Fig. 1 The interconversion of inositol pyrophosphates in mammals.

The most abundant inositol pyrophosphate in mammals is 5-diphosphoinositol pentakisphosphate, 5-PP-InsP5 (Fig. 1 and Scheme 1) whose intracellular concentration ranges between 0.5–5.0 μM.1,2 Determining the exact biological functions of 5-PP-InsP5 and other such pyrophosphates is an ongoing pursuit and is deemed highly challenging,5 particularly in view of their variable modes of action, different regioisomers and the limited chemical, and especially analytical, tools available.

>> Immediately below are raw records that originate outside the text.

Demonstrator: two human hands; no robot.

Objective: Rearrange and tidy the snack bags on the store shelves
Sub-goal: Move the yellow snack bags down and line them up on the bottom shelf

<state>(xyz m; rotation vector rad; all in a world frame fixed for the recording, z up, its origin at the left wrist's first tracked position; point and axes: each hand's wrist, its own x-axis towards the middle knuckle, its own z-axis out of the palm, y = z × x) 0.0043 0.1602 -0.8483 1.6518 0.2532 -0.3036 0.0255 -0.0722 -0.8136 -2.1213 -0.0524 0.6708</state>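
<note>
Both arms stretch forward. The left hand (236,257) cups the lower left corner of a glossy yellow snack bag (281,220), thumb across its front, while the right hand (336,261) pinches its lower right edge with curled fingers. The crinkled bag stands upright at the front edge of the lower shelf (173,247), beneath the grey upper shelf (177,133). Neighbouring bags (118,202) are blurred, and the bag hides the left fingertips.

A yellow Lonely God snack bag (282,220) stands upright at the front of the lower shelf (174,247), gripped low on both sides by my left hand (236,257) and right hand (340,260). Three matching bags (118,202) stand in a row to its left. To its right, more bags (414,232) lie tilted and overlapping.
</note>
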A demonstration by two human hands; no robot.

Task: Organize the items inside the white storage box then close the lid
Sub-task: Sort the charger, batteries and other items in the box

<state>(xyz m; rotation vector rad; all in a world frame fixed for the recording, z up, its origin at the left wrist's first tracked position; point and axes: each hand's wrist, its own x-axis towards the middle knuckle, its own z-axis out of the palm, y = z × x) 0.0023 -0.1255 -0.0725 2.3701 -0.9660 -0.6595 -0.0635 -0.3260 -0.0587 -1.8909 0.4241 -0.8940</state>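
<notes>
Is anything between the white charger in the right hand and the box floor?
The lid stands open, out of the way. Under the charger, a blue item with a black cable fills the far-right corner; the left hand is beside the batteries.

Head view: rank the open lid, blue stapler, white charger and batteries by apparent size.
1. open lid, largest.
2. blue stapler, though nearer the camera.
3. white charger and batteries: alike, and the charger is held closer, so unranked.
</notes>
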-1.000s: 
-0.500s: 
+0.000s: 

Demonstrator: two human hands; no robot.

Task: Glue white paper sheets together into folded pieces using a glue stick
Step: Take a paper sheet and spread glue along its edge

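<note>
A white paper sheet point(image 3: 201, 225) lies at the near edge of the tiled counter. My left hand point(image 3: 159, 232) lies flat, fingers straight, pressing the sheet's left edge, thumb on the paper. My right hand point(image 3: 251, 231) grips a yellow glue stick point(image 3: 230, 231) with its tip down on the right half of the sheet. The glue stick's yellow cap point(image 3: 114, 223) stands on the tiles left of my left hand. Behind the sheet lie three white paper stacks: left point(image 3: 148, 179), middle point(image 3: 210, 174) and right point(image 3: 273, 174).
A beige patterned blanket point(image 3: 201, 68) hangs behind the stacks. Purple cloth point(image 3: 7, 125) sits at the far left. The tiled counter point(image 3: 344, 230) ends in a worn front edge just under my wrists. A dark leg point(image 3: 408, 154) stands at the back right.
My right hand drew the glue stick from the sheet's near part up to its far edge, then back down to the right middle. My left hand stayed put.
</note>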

However, 5-PP-InsP5 has been identified recently as the elusive regulator of Na+/K+-ATPase.6 The antifungal and anti-angiogenic drug itraconazole requires 5-PP-InsP5 to inhibit cell motility.7 Additionally, the participation of the 5-PP-InsP5 regioisomer, rather than InsP6 or other inositol pyrophosphates [1-PP-InsP5 and 1,5-(PP)2-InsP4] in glucose homeostasis was demonstrated.8 5-PP-InsP5 is thus a G-protein coupled receptor (GPCR) second messenger that is able to regulate synaptotagmin-7 (Syt7) dependent insulin release.9


image file: d2sc06812e-s1.tif
Scheme 1 Synthesis of 5-PP-InsP5. Reagents and conditions: (a) DMF, NaH, BnBr; (b) (1) DCM, 5-phenyl-1H-tetrazole, (OMSE)2PN(iPr)2 reagent 4, 16 h (2) mCPBA, −78 °C-RT; (c) TFA, H2O; (d) THF, CH3COOH, H2O, H2, Pd(OH)2/C; (e) (1) DCM, 5-phenyl-1H-tetrazole, (OBn)2PN(iPr)2, 16 h (2) mCPBA, −78 °C-RT; (f) DBU, BSTFA; (g) MeOH, TFA; (h) (1) CDCl3, 5-phenyl-1H-tetrazole, (OBn)2PN(iPr)2, 3 h (2) mCPBA, −78 °C-RT; (i) MeOH, THF, 1 M TEAB, H2, Pd(OH)2/C, 72 h.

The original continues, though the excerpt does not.